PRODH is located in chromosome 22q11.2, a region often deleted in various human tumors. This gene encodes a mitochondrial inner membrane-associated enzyme that acts as a tumor suppressor in vitro and in vivo [17]. However, PRODH plays a paradoxical role in tumors. Hypoxia and nutrient depletion are important characteristics of the tumor microenvironment, where PRODH may serve as a tumor survival factor [18]. Indeed, PRODH supports tumor metastasis formation, and inhibiting its activity impairs cancer cell growth, indicating PRODH is a potential drug target [19]. A metabolic enzyme, PRODH can catabolize proline to pyrroline-5-carboxylate (P5C). The process can donate electrons that enter the electron transport chain to produce reactive oxygen species (ROS), which then participate in protective autophagy rather than apoptotic cell death [18].

Autophagy, a self-digestion process, plays an important role in maintaining intracellular homeostasis. Autophagy can clear intracellular abnormally folded protein and dysfunctional organelles, inhibit cell stress response, and prevent genetic damage in early phases of tumorigenesis. However, autophagy helps tumor cells survive nutritional deficiencies and hypoxic conditions when tumors develop and accumulate more mutations to promote malignant progression [20]. Further, tumor-surrounding normal cells, which are active and essential parts of the microenvironment, support tumor proliferation by autophagy. Besides, autophagy in distant organs may also support growth of tumor tissue [21]. Additionally, autophagy can act as a mechanism of tumor resistance to chemotherapy agents and lead to antagonistic effects of gefitinib combined with cisplatin in NSCLC treatment, which may contribute to poor therapeutic effectiveness and patient prognosis [22, 23]. Further, our results suggest that low methylation of cg14326354PRODH may potentially promote PRODH expression, further heighten autophagy to some extent [24], and then result in poor prognosis (Figure 4).

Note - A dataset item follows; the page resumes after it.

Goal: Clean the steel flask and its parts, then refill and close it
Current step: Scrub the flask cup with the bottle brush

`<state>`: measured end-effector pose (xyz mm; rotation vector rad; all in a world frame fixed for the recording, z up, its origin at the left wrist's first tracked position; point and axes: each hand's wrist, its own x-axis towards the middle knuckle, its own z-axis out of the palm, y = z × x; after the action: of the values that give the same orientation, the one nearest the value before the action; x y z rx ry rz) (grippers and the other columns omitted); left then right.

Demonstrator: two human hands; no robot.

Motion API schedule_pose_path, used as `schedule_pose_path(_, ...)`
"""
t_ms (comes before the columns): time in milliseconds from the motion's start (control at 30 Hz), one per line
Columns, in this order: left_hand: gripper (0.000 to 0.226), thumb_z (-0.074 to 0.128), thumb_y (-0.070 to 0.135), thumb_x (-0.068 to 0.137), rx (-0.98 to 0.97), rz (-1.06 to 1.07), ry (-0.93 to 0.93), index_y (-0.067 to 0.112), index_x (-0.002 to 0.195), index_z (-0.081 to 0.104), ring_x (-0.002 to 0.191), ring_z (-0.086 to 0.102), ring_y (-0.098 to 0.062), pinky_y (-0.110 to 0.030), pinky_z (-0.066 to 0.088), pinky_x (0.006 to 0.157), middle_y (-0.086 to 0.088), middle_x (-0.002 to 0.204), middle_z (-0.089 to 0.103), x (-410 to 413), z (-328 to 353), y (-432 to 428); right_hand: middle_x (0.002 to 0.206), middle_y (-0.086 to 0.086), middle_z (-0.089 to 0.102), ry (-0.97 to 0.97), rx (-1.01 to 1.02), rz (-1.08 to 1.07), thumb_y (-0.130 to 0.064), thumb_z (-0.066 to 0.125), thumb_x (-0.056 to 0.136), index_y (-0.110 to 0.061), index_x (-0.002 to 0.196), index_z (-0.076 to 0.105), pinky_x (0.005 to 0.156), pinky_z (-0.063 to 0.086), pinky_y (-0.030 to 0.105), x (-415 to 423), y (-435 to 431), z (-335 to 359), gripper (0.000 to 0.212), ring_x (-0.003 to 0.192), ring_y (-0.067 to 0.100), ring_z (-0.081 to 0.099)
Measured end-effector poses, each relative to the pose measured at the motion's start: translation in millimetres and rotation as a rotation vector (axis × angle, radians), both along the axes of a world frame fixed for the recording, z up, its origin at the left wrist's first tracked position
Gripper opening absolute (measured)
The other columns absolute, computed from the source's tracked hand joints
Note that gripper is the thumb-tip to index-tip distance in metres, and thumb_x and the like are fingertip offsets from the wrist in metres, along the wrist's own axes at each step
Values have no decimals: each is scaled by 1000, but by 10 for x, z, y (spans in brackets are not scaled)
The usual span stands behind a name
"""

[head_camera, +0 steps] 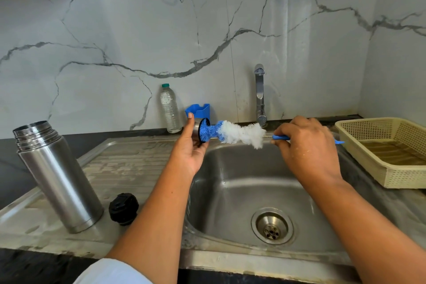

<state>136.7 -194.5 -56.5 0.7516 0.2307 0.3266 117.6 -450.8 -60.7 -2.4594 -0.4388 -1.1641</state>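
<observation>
Head view: I'm gripping the steel cap (196, 131) in my left hand (190, 154), my right hand (306, 145) pinching the brush (239, 134) handle; I'm aiming for firm twists inside, over the sink (230, 182).

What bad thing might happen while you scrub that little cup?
The steel cup, held in the left hand above the rim of the sink, might slip and drop as the brush pushes into it. The open flask stands close to the left forearm, so a bump might tip it.

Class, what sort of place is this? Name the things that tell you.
Most likely a home kitchen: a steel sink with a tap, a marble-look wall and a cream basket.
</observation>
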Motion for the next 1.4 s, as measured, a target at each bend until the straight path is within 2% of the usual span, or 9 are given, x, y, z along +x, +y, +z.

Pathway of DNA methylation–age interaction effect on survival of lung adenocarcinomas (LUAD) patients.

Figure 4. Pathway of DNA methylation–age interaction effect on survival of lung adenocarcinomas (LUAD) patients.

Age is an independent risk factor for lung cancer survival [25]. Individual aging implies a higher abundance of senescent cells in aged tissues and reflects an increase in the generation of senescent cells [26]. At old age, senescent cells generate a pro-tumorigenic microenvironment, though at young age these cells may protect against transformation into primary tumors [27]. A previous study also shows that p53 function declines during aging [28] and might promote tumor growth and decrease cancer survival [29]. Moreover, senescent cells can promote reprogramming of tumor stem cells, increase cancer stemness, and accelerate tumor growth [30]. Thus, combined with our results, increased generation of senescent may be relevant to poor NSCLC prognosis for elderly patients (Figure 4).

Autophagy is reduced in aging, likely through several mechanisms [31]. Lipofuscin produced during aging can destroy the function of lysosomes, restricting binding between autophages and lysosomes [32]. In addition, expression of lysosome-associated membrane glycoprotein (LAMP2a), which assists autophagy, decreases during aging and thus can inhibit autophagy [33]. Further, by guaranteeing stability of the cellular proteome and proper organelle turnover, autophagy can prevent or slow down aging and extend lifespan [34]. The antagonistic effect exists between aging and the autophagy level resulting from low methylation of cg14326354PRODH, in spite of the harmful effect of both, which could provide a possible mechanism of the cg14326354PRODH–age interaction (Figure 4).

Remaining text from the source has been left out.